§ Task objective
All pictures should be dropped, and only the lines from the top of the entries below through the line containing "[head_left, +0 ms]" repeated exactly, both ends included.

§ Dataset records
***

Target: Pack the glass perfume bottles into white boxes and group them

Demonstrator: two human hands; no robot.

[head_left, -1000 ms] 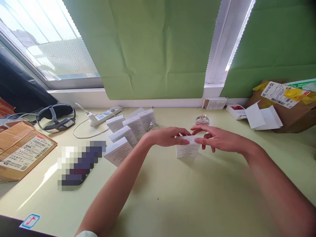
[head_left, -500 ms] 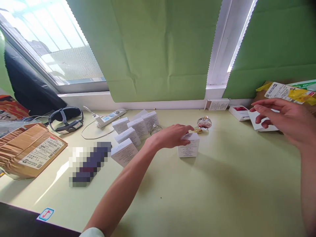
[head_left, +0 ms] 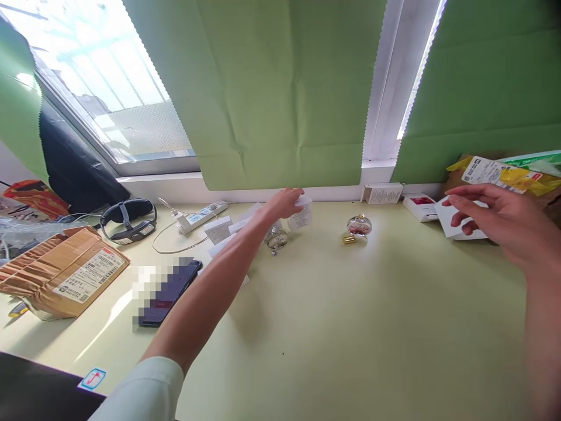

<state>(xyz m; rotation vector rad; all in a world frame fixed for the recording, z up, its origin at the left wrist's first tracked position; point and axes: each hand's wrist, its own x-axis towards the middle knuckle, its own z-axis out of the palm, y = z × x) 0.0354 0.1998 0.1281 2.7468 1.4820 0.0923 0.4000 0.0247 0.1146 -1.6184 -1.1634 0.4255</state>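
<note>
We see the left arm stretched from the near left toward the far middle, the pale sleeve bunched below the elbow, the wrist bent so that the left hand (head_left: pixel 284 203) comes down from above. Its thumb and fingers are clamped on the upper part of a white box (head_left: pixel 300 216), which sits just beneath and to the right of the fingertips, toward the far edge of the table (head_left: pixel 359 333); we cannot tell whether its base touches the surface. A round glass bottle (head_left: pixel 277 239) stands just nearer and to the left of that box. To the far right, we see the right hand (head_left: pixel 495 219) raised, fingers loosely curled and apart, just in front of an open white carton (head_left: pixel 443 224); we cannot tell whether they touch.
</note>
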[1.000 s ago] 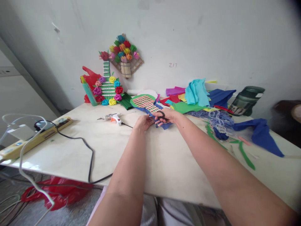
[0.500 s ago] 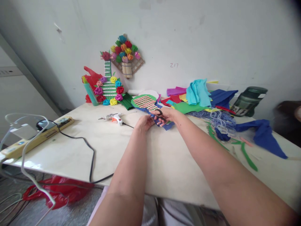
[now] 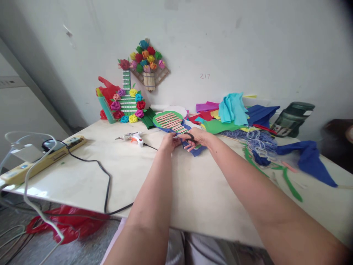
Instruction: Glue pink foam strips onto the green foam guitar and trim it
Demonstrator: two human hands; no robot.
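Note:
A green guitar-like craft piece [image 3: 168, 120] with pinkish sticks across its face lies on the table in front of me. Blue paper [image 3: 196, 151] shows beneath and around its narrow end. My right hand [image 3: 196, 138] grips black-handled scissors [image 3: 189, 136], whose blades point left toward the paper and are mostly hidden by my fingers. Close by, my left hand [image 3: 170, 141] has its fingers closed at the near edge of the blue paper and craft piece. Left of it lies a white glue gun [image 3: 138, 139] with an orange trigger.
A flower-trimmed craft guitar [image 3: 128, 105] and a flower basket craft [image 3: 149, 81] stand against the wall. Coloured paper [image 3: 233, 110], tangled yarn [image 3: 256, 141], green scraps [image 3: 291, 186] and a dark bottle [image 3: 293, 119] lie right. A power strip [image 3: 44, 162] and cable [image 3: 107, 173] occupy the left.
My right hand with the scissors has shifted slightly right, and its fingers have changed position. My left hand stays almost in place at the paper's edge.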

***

§ Exercise response
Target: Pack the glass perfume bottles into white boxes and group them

Demonstrator: two human hands; no robot.

[head_left, -1000 ms] 
[head_left, -500 ms] 
[head_left, +0 ms] 

Here the output is complete.